WHAT IS EXPECTED: Make an exact copy of the listing below. Pictures stay out of it.

○ ○ ○

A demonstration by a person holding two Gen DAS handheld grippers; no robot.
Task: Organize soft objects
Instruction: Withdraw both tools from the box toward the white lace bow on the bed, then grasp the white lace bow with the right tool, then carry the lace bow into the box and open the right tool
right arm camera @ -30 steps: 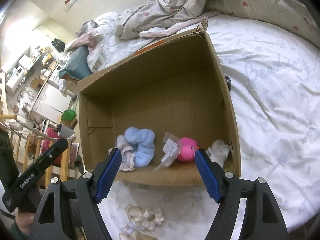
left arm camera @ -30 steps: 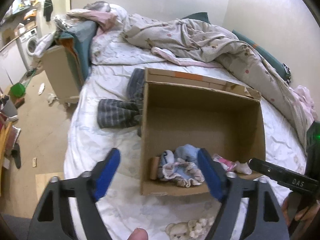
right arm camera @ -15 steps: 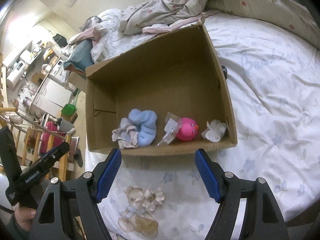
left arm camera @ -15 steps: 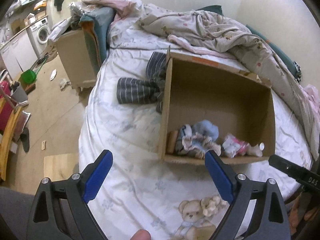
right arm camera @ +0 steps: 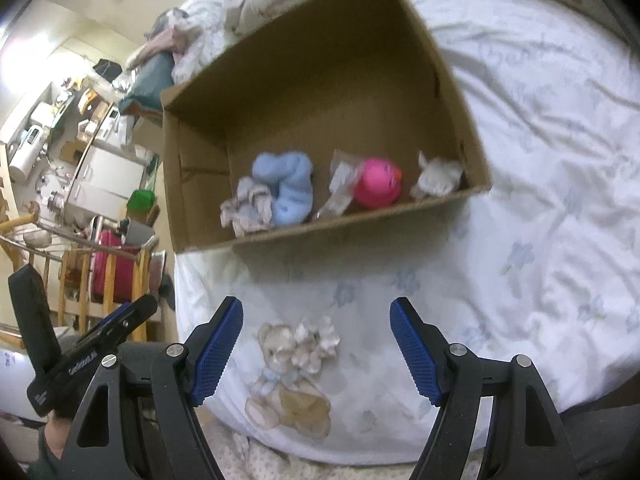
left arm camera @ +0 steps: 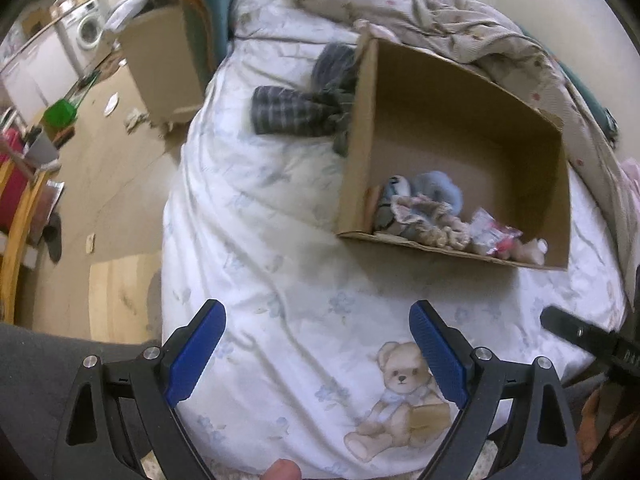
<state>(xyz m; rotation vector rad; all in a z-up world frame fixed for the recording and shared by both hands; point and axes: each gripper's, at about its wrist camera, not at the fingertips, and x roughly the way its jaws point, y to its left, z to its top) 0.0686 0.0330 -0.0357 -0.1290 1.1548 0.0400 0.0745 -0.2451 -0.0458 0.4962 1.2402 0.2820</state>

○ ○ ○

RESULT OF THIS EXERCISE:
A demonstration by a person holding two Gen DAS handheld grippers; no robot.
Task: Organize soft objects
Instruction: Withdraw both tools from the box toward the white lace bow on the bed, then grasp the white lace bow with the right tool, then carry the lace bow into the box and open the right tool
right arm camera @ -30 steps: 
left arm camera @ -30 steps: 
right arm camera @ -15 steps: 
left arm camera @ -15 steps: 
right arm camera @ +0 steps: 
left arm camera @ +0 steps: 
<state>(xyz m; rotation vector rad; all in a z-up world frame fixed for the recording and shared by both hands; point and axes: each gripper's, at about its wrist camera, not at the fingertips, and x roughly the way its jaws point, y to its left, z to its top) 0.0686 0.0330 -0.0357 -0.1290 1.1548 0.0400 0.0745 -0.2451 -0.0458 0.4962 1.2402 0.2820</state>

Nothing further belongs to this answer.